→ WHAT IS NEEDED
What you return must match the listing word for word.

→ COLLECTED DATA
------------------------------------------------

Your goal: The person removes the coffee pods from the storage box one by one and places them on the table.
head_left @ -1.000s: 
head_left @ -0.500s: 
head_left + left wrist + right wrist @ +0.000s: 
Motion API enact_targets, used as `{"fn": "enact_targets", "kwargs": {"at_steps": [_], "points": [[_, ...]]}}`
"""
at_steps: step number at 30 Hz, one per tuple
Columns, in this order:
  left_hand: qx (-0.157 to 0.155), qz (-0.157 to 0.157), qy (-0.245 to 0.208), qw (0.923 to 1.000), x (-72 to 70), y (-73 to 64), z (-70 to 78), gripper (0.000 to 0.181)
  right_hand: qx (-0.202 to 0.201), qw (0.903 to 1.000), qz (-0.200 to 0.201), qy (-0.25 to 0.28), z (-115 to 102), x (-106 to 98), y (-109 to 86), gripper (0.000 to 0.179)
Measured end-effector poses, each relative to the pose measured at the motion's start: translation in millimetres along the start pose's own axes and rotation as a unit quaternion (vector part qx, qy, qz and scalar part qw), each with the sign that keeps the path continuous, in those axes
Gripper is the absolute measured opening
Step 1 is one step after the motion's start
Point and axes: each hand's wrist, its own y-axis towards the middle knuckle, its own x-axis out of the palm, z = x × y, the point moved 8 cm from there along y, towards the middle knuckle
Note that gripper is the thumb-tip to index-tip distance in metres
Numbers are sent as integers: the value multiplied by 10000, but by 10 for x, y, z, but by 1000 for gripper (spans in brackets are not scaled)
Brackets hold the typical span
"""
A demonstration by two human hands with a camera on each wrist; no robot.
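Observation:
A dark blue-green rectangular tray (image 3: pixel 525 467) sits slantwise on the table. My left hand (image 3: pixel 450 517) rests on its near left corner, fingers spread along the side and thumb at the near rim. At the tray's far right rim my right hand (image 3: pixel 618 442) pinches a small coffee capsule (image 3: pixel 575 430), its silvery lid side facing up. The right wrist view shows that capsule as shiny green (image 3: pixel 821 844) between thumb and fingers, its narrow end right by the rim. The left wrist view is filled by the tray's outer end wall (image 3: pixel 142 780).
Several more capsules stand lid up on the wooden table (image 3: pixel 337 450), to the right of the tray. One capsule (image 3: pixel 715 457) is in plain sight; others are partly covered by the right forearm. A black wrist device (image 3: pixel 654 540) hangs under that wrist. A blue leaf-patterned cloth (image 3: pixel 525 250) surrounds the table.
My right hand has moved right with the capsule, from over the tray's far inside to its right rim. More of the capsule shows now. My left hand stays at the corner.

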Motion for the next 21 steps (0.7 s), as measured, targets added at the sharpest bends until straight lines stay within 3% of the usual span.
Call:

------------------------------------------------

→ TASK OUTPUT
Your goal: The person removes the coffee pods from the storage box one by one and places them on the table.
head_left @ -1.000s: 
head_left @ -0.500s: 
head_left + left wrist + right wrist @ +0.000s: 
Motion API enact_targets, used as `{"fn": "enact_targets", "kwargs": {"at_steps": [_], "points": [[_, ...]]}}`
"""
at_steps: step number at 30 Hz, one per tuple
Columns, in this order:
  left_hand: qx (-0.157 to 0.155), qz (-0.157 to 0.157), qy (-0.245 to 0.208), qw (0.923 to 1.000), x (-72 to 70), y (-73 to 64), z (-70 to 78), gripper (0.000 to 0.181)
  right_hand: qx (-0.202 to 0.201), qw (0.903 to 1.000), qz (-0.200 to 0.201), qy (-0.25 to 0.28), z (-115 to 102), x (-106 to 98), y (-109 to 86), gripper (0.000 to 0.179)
Measured end-effector poses, each relative to the pose measured at the motion's start: translation in millimetres along the start pose's own axes and rotation as a unit quaternion (vector part qx, qy, qz and scalar part qw), each with the sign that keeps the path continuous, in those axes
Gripper is the absolute measured opening
Step 1 is one step after the motion's start
Point and axes: each hand's wrist, its own y-axis towards the middle knuckle, its own x-axis out of the palm, z = x × y, the point moved 8 cm from there along y, towards the middle knuckle
Note that gripper is the thumb-tip to index-tip distance in metres
Numbers are sent as integers: the value multiplied by 10000, but by 10 for x, y, z, but by 1000 for gripper (spans in brackets are not scaled)
Brackets hold the typical span
"""
A demonstration by two human hands with a camera on each wrist; no robot.
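Observation:
A dark blue-green rectangular tray (image 3: pixel 525 467) sits slantwise on the table. My left hand (image 3: pixel 450 517) rests on its near left corner, fingers spread along the side and thumb at the near rim. At the tray's far right rim my right hand (image 3: pixel 618 442) pinches a small coffee capsule (image 3: pixel 575 430), its silvery lid side facing up. The right wrist view shows that capsule as shiny green (image 3: pixel 821 844) between thumb and fingers, its narrow end right by the rim. The left wrist view is filled by the tray's outer end wall (image 3: pixel 142 780).
Several more capsules stand lid up on the wooden table (image 3: pixel 337 450), to the right of the tray. One capsule (image 3: pixel 715 457) is in plain sight; others are partly covered by the right forearm. A black wrist device (image 3: pixel 654 540) hangs under that wrist. A blue leaf-patterned cloth (image 3: pixel 525 250) surrounds the table.
My right hand has moved right with the capsule, from over the tray's far inside to its right rim. More of the capsule shows now. My left hand stays at the corner.
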
Motion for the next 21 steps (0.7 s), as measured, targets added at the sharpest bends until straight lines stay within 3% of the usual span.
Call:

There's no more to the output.